Collected data entries
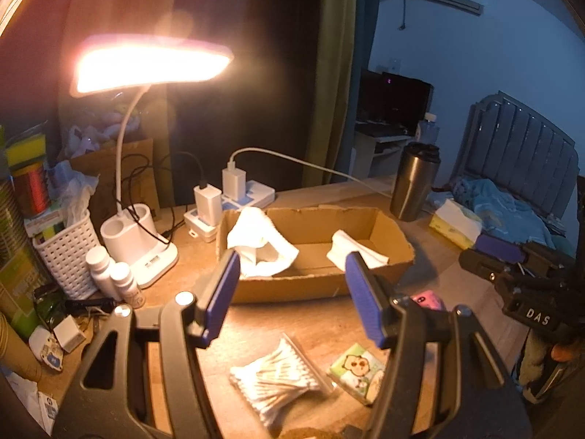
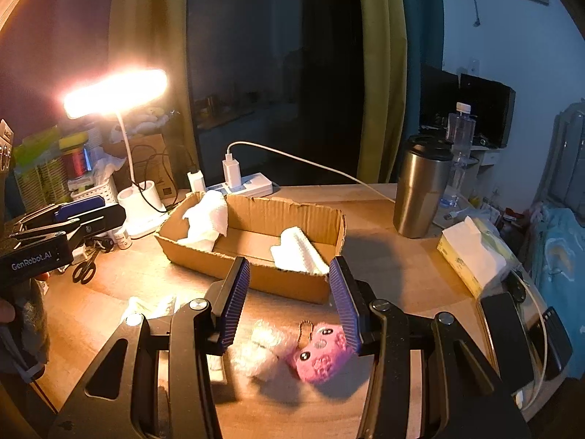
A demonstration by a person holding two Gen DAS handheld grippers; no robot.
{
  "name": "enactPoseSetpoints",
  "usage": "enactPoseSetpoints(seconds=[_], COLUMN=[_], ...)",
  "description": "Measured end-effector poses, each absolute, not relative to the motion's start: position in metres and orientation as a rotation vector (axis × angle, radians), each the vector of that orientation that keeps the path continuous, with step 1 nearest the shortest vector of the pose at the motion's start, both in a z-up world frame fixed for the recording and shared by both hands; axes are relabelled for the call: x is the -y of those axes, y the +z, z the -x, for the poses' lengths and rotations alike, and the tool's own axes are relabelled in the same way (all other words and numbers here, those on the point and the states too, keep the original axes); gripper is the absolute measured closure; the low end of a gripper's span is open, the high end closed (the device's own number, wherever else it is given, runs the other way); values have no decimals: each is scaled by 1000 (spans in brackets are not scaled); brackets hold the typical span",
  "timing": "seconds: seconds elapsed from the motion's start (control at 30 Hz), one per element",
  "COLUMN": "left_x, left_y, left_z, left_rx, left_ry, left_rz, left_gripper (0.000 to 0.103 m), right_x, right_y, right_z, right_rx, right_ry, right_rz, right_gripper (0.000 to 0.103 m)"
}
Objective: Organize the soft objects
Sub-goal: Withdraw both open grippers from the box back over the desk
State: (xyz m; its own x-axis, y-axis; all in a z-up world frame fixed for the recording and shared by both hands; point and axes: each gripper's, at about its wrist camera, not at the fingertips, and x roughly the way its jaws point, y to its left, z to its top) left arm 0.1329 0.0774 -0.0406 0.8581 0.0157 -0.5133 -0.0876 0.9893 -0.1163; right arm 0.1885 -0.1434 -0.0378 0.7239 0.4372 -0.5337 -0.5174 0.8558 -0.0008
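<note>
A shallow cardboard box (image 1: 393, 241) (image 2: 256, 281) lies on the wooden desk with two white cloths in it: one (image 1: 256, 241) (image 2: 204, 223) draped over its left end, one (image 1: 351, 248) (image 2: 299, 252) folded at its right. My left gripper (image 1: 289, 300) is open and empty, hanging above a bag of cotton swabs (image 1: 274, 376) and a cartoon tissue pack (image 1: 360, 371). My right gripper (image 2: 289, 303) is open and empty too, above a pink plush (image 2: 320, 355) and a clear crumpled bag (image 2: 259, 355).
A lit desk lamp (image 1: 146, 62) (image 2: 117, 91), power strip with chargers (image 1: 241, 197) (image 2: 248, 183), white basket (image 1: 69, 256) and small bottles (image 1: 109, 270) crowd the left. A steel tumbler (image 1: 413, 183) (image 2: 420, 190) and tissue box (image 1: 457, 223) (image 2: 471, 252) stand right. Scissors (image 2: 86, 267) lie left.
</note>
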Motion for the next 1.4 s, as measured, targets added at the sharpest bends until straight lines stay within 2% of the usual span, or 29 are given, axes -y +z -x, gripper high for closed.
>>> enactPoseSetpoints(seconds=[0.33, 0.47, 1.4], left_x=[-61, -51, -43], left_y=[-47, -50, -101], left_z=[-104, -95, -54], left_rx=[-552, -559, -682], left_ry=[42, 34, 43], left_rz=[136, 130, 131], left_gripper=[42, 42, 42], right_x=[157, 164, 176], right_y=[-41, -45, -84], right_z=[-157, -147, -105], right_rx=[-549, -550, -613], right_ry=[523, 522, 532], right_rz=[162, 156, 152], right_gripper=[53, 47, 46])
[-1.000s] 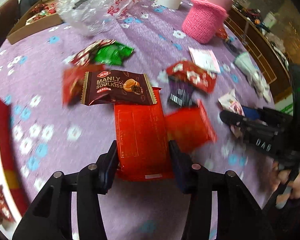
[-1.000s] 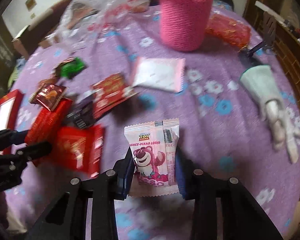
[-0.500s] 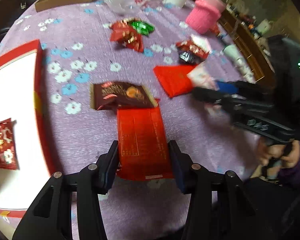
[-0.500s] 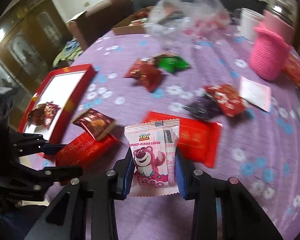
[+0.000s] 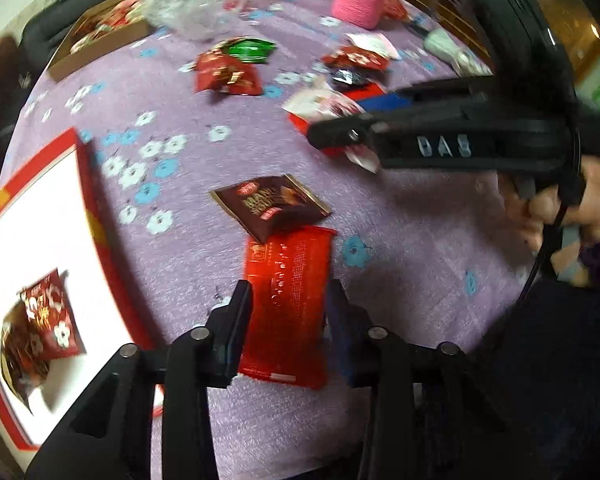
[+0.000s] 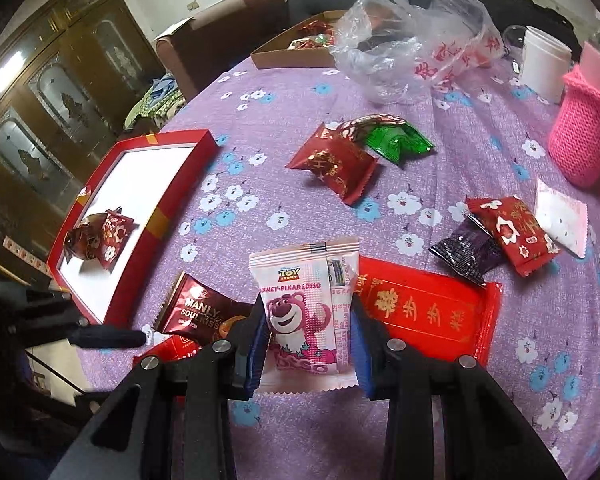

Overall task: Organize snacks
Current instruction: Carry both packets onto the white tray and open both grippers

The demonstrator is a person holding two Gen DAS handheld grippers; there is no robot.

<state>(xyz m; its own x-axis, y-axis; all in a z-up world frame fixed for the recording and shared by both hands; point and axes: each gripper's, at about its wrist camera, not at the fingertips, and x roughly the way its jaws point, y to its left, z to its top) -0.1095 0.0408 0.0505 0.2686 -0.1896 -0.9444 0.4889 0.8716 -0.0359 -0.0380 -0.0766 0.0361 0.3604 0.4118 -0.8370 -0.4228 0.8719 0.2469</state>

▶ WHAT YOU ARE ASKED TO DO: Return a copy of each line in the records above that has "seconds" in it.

▶ TASK SOLUTION:
  "usage": "enactPoseSetpoints(seconds=[_], COLUMN=[_], ...)",
  "timing": "seconds: seconds elapsed from the motion's start (control at 30 Hz), one per element",
>>> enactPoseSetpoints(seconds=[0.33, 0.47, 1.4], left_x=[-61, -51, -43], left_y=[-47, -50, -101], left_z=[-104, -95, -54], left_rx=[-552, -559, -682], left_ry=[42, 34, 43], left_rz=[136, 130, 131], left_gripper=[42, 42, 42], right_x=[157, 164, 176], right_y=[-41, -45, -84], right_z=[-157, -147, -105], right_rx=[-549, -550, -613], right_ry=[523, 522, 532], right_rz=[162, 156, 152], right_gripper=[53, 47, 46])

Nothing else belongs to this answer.